**TASK BRIEF**
For the data below, restate word for word only the lines from the line containing "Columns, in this" through the line containing "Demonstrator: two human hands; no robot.", both ends included.
[Opening MATERIAL PROVIDED section]
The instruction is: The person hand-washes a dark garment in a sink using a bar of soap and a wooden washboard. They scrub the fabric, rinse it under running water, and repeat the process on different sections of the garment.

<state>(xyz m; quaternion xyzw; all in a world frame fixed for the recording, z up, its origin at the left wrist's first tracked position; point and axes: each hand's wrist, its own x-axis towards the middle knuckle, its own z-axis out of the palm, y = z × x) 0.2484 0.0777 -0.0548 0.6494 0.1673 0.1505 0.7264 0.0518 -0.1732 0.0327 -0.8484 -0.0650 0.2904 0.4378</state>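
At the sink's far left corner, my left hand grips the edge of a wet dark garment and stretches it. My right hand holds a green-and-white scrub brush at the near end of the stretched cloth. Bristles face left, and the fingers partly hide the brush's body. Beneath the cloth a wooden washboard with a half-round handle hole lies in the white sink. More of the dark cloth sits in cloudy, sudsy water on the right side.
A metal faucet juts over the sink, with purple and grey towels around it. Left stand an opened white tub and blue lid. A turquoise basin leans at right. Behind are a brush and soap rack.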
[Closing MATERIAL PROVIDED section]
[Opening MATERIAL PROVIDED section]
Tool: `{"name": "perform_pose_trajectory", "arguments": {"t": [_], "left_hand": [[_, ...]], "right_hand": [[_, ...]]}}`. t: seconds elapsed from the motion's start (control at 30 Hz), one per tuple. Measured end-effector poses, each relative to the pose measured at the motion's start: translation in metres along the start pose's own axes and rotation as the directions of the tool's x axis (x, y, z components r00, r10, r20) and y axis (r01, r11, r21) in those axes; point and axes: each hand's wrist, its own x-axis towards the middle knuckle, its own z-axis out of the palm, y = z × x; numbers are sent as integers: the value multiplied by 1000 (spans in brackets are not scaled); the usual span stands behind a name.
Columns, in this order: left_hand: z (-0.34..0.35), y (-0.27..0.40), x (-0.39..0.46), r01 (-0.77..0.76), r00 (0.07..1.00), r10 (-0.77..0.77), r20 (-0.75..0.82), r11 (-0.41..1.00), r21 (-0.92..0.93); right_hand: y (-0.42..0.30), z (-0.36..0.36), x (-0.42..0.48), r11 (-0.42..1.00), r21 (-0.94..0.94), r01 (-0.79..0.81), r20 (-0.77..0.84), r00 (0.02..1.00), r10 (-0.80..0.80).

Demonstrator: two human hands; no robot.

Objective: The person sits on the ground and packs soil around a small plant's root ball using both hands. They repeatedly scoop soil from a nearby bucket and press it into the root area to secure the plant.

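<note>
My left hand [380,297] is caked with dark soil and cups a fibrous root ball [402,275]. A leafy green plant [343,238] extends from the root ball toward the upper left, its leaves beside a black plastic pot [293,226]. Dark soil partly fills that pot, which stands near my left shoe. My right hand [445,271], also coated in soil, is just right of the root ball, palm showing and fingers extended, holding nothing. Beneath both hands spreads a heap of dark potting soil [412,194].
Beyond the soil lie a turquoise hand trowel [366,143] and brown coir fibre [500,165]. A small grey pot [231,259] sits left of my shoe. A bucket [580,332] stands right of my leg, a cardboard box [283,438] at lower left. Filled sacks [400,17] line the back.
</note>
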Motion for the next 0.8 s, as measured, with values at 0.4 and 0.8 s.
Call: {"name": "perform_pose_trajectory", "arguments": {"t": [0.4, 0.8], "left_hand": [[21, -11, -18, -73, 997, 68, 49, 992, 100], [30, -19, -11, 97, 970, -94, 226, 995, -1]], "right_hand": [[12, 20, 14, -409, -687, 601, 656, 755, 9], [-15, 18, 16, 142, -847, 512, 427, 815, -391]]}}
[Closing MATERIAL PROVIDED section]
**ANSWER SPACE**
Columns, in this order: left_hand: z (-0.34..0.35), y (-0.27..0.40), x (-0.39..0.46), r01 (-0.77..0.76), r00 (0.07..1.00), r10 (-0.77..0.77), r20 (-0.75..0.82), r11 (-0.41..1.00), r21 (-0.92..0.93); right_hand: y (-0.42..0.30), z (-0.36..0.36), x (-0.42..0.48), r11 (-0.42..1.00), r21 (-0.94..0.94), r01 (-0.79..0.81), r20 (-0.77..0.84), r00 (0.02..1.00), r10 (-0.80..0.80).

Demonstrator: two human hands; no robot.

The output given here is complete.